# GNN Inference on Azure ML using TigerGraph

In this notebook, we will train a GNN model and deploy it to Azure ML as an inference endpoint.

## Setup

We are going to create a working directory that will eventually be uploaded to the Azure inference endpoint. **Note:** the `mkdir` command below will fail if the directory already exists.

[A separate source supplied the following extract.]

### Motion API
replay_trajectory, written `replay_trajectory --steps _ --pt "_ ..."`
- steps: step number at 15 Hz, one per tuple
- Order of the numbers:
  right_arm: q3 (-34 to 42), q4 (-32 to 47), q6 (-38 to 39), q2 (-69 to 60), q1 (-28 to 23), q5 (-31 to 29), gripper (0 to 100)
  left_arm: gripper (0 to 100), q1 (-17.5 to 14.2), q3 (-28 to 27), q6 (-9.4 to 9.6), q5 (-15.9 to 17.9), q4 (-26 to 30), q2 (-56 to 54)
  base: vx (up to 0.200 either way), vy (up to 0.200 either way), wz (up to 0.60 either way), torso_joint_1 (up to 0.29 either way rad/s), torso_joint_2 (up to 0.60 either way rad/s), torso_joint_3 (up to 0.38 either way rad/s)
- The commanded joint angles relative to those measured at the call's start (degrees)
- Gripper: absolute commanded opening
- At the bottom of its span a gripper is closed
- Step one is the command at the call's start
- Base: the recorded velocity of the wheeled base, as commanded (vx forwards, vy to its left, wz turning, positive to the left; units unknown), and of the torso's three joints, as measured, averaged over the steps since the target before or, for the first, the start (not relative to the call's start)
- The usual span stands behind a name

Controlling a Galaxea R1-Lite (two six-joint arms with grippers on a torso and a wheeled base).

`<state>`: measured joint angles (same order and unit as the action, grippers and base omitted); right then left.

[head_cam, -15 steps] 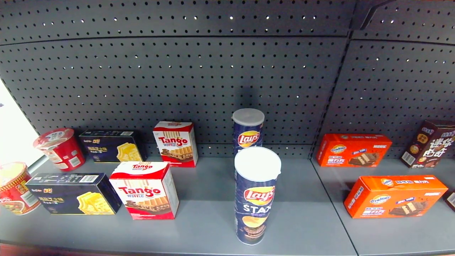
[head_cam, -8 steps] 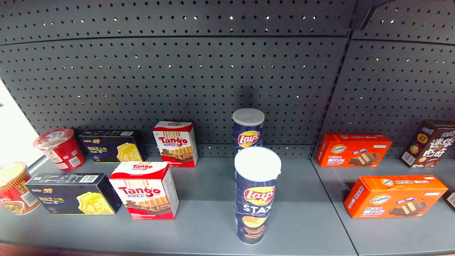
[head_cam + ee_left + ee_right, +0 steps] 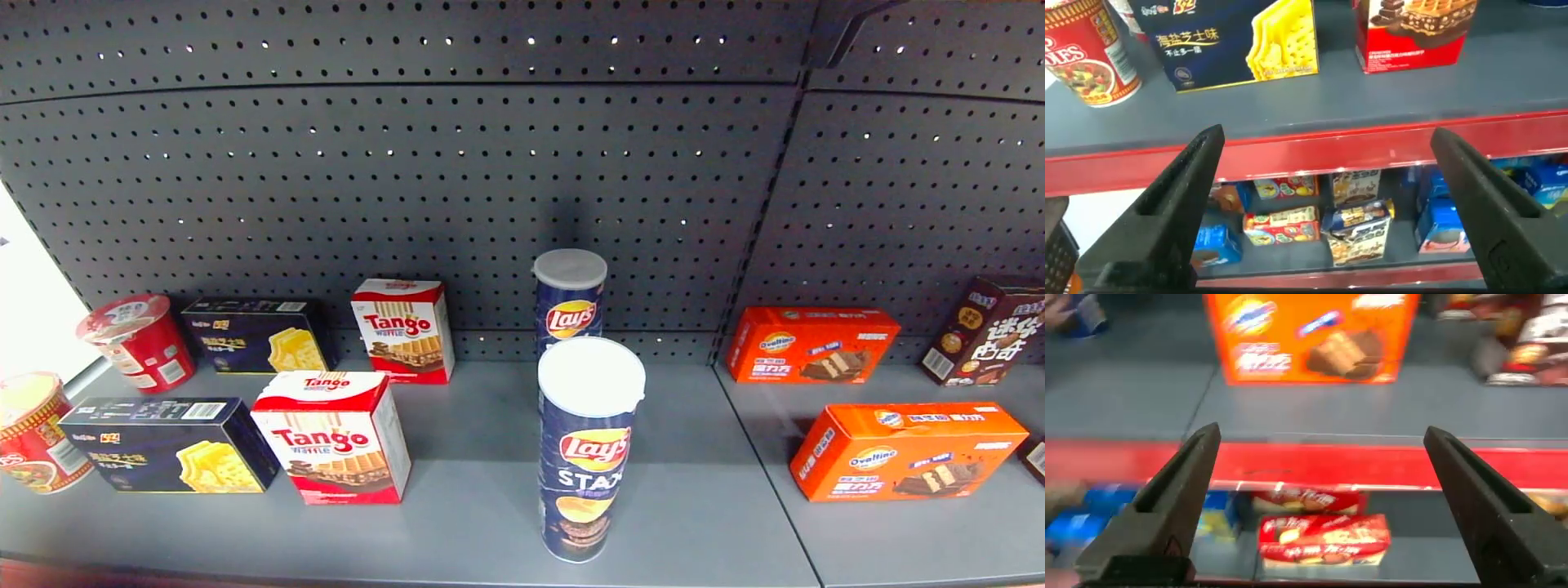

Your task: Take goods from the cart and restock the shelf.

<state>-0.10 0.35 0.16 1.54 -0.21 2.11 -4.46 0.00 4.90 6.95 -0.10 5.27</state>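
My left gripper [image 3: 1327,137] and right gripper [image 3: 1323,434] hang spread, empty, before the shelf [image 3: 482,425]; nothing has moved, restocking idles.

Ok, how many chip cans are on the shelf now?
2. The front chip can stands near the shelf edge; the rear chip can stands directly behind it, by the pegboard.

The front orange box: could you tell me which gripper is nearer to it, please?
Right. The right gripper is at the red shelf edge facing the front orange box; the left gripper faces the dark cracker box, well to its left.
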Motion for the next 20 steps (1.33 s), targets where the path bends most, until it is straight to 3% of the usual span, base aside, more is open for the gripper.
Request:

You can safely ignore the error message.

In [None]:
import os

source_directory = "gat_cora"

os.mkdir("./{}".format(source_directory))

## Define The Model

We are going to define a Graph Attention Network (GAT) model, and write it to a file called `model.py`.

In [None]:
%%writefile $source_directory/model.py

import torch
import torch.nn.functional as F
from torch_geometric.nn import GATConv

class GAT(torch.nn.Module):
    def __init__(
        self, num_features, num_layers, out_dim, dropout, hidden_dim, num_heads
    ):
        super().__init__()
        self.dropout = dropout
        self.layers = torch.nn.ModuleList()
        for i in range(num_layers):
            in_units = num_features if i == 0 else hidden_dim * num_heads
            out_units = out_dim if i == (num_layers - 1) else hidden_dim
            heads = 1 if i == (num_layers - 1) else num_heads
            self.layers.append(
                GATConv(in_units, out_units, heads=heads, dropout=dropout)
            )

    def reset_parameters(self):
        for layer in self.layers:
            layer.reset_parameters()

    def forward(self, data):
        x, edge_index = data.x.float(), data.edge_index
        for layer in self.layers[:-1]:
            x = layer(x, edge_index)
            x = F.elu(x)
            x = F.dropout(x, p=self.dropout, training=self.training)
        x = self.layers[-1](x, edge_index)
        return x

## Model Parameters

Here, we define a dictionary of the parameters of the model, data loaders, and connection to the database.

In [None]:
parameters = {
    "model_name": "GAT",
    "model_config": {
        "num_features": 1433, # Number of features on Cora vertices 
        "out_dim": 7,         # Number of classes in Cora
        "num_heads": 8,       # Number of attention heads in GAT model
        "hidden_dim": 8,      # Number of hidden units in GAT model
        "num_layers": 2,      # Number of GAT layers in GAT model
        "dropout": 0.6        # Dropout probability in GAT model
    },
    "infer_loader_config": {
        "v_in_feats": ["x"],     # List of vertex features to be loaded
        "v_out_labels": ["y"],   # List of vertex labels to be loaded
        "v_extra_feats": [],     # Don't need any extra features for inference
        "output_format": "PyG",  # Using Pytorch Geometric format
        "batch_size": 64,        # Batch size for inference
        "num_neighbors": 10,     # Number of neighbors per vertex
        "num_hops": 2,           # How deep to go in the graph
        "shuffle": False         # Don't shuffle the data
    },
    "training_loader_config": {
        "v_in_feats": ["x"],
        "v_out_labels": ["y"],
        "v_extra_feats": ["train_mask","val_mask","test_mask"],
        "output_format": "PyG",
        "batch_size": 64, 
        "num_neighbors": 10, 
        "num_hops": 2,
        "shuffle": True
    },
    "optimizer_config": {
        "lr": 0.01,
        "weight_decay": 5e-4,
    },
    "connection_config": {
        "host": "http://35.230.92.92", 
        "graphname": "Cora", 
        "username": "tigergraph", 
        "password": "tigergraph"
    }
}

### Write Parameters to JSON File
We will write the parameters dictionary to a JSON file so that we can easily access the parameters when creating the inference container.

In [None]:
import json

json.dump(parameters, open("{}/config.json".format(source_directory), "w"))

## Train a GNN Model

### Load the Model
Here, we use some Python packaging tools to load the model. This is equivalent to writing `from source_directory.model import ModelName`.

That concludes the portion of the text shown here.